Why This Matters for Modern CSS Development
The broader significance of Prop For That isn't just convenience, though it is certainly that. It represents a meaningful philosophical shift in how we think about the boundary between JavaScript and CSS. For years, the accepted wisdom has been that JavaScript handles behavior and dynamic state, while CSS handles presentation. That boundary has been blurring for some time, especially as CSS has grown more powerful with features like custom properties, @property, calc(), scroll-driven animations, and container queries.
Prop For That leans into that blurring deliberately. By making JavaScript's awareness of browser state seamlessly available inside CSS, it empowers developers to write richer, more dynamic stylesheets without sacrificing separation of concerns. The JavaScript still exists — it's just hidden behind a clean, declarative HTML interface, leaving CSS to do what it does best.
Getting Started with Prop For That
The setup process is intentionally minimal. Import the Prop For That library into your project, add the relevant data attributes to whatever HTML elements need the live properties, and begin using those properties in your CSS exactly as you would use any other custom property. There's no elaborate configuration, no framework requirement, and no steep learning curve. If you're comfortable with CSS custom properties at all, the transition to using Prop For That feels natural almost immediately.
For developers who already use Open Props as a foundational layer in their projects, Prop For That slots in as a natural companion — one handles the static, design-token side of custom properties, while the other handles the live, reactive side. Together, they paint a picture of where Adam Argyle sees CSS tooling heading: toward a world where CSS is increasingly capable of expressing dynamic, state-aware design with less and less JavaScript ceremony required to make it happen.
Final Thoughts
Prop For That is the kind of library that solves a problem you might not have known you were tired of solving.
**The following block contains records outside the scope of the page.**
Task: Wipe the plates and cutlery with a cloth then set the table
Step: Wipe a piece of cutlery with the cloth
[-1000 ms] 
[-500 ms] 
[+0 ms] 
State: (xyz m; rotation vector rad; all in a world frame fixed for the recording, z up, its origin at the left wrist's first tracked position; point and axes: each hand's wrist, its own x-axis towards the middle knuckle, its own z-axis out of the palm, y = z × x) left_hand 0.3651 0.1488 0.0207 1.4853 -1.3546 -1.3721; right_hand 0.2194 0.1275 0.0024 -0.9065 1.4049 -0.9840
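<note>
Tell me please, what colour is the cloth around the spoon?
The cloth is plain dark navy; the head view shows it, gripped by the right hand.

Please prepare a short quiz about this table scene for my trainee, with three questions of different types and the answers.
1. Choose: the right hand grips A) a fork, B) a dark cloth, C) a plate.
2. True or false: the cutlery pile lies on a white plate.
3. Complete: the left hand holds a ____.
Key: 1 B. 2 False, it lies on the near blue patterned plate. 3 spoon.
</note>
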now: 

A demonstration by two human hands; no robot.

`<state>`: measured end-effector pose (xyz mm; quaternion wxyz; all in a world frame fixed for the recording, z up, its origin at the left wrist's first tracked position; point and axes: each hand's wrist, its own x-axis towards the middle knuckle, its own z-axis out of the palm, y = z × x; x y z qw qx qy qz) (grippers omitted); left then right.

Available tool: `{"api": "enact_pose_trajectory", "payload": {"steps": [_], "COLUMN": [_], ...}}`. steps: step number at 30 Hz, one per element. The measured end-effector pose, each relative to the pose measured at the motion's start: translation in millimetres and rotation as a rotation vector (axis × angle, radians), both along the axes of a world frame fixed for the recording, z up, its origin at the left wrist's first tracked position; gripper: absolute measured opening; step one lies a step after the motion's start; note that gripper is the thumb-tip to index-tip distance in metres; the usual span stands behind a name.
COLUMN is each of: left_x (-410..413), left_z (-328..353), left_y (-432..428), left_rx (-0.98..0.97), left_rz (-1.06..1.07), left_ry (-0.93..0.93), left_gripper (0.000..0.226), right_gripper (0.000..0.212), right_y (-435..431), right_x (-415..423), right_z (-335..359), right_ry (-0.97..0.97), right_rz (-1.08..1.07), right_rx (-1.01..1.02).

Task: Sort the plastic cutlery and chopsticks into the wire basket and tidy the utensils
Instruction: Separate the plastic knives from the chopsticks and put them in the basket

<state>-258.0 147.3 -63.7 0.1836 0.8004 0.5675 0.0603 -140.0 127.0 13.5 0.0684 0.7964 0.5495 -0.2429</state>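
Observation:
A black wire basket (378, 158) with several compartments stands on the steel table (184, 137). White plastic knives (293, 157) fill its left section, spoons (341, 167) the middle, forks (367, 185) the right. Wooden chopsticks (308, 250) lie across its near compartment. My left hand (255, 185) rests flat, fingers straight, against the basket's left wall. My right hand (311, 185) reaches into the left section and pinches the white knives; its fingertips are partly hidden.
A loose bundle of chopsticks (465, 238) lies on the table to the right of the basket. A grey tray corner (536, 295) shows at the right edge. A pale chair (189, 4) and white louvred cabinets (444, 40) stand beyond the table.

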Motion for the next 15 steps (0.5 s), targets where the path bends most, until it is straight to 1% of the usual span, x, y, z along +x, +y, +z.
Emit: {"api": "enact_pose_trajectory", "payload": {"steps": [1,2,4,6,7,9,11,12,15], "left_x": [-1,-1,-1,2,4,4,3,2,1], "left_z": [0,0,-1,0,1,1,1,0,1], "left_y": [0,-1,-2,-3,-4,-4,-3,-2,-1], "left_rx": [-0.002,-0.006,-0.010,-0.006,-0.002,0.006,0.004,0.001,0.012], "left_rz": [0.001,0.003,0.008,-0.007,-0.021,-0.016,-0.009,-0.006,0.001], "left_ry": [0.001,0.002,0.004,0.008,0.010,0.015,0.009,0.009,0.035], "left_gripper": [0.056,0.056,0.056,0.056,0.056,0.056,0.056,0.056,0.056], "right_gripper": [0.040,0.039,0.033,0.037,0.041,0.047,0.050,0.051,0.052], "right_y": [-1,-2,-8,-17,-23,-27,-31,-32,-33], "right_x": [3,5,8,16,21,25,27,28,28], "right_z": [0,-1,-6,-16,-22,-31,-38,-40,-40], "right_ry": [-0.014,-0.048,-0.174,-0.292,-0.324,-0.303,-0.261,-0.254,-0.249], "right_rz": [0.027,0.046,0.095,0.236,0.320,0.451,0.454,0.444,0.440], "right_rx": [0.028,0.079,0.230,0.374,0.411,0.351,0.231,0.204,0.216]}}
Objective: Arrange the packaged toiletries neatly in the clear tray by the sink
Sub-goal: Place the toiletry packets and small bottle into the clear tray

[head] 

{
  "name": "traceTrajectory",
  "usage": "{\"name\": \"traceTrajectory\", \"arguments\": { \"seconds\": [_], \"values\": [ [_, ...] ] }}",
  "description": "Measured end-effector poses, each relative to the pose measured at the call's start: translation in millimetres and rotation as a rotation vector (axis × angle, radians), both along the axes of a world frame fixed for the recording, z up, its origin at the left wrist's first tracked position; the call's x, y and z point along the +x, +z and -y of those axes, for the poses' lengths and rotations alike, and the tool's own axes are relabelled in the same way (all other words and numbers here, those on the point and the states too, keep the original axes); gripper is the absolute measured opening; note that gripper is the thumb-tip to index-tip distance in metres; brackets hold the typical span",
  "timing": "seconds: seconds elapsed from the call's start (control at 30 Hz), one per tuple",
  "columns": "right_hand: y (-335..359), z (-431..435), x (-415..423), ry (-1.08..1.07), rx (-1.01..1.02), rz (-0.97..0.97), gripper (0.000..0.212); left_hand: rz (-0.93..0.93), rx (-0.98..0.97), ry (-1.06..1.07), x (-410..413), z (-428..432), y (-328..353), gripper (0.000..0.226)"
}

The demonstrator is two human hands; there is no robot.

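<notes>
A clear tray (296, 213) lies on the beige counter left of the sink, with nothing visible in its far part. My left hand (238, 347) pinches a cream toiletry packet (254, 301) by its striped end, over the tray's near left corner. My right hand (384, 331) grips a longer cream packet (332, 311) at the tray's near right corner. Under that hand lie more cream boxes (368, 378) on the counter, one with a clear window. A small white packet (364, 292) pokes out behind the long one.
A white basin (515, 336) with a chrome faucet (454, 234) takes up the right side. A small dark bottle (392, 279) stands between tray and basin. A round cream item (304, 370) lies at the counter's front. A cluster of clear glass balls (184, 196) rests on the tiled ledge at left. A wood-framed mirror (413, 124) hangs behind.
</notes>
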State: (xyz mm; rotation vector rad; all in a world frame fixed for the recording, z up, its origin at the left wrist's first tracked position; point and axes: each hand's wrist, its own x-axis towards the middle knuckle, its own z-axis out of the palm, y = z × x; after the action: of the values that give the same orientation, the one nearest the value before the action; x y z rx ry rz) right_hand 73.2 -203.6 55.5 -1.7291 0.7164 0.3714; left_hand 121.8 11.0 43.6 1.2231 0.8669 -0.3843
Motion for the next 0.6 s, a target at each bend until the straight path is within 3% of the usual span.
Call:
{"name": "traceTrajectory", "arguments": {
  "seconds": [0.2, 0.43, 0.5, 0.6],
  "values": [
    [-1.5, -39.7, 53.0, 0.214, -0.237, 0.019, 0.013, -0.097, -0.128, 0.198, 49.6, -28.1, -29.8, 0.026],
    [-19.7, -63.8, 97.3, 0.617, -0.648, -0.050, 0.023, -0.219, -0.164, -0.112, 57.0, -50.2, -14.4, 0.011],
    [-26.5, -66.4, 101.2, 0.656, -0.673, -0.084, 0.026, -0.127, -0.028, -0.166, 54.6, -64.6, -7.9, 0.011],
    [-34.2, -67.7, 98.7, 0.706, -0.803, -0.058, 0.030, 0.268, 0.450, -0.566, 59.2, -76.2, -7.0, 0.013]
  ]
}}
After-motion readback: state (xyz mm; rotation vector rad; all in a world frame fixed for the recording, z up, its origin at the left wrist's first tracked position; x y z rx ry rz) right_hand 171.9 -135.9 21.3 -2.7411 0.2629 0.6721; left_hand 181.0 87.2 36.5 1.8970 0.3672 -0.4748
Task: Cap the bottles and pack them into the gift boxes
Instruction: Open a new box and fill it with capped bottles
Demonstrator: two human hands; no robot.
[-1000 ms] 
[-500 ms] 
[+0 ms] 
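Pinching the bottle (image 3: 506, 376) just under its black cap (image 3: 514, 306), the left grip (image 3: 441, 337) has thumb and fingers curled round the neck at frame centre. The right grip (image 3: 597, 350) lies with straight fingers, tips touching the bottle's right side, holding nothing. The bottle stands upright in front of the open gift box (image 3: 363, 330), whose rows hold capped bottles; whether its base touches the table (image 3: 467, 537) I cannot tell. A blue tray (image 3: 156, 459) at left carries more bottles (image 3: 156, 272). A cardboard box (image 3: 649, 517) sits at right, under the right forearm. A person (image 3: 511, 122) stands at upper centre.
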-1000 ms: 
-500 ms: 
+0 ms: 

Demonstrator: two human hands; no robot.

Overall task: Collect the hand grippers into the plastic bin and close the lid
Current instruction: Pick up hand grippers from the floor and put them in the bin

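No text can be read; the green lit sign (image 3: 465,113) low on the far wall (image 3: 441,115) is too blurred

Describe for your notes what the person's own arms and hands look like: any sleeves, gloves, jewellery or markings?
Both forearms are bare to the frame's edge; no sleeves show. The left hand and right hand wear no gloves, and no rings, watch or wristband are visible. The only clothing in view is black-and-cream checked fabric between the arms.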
Bridging the gap between JavaScript's runtime awareness and CSS's declarative power has always required manual effort and repetitive boilerplate. With Prop For That, that work disappears into a well-designed abstraction, leaving developers free to focus on what they actually want to build. It's early days for the project, but the concept is compelling, the implementation is clean, and if Adam Argyle's track record is anything to go by, the community is going to find some remarkable uses for live CSS custom properties in the months and years ahead.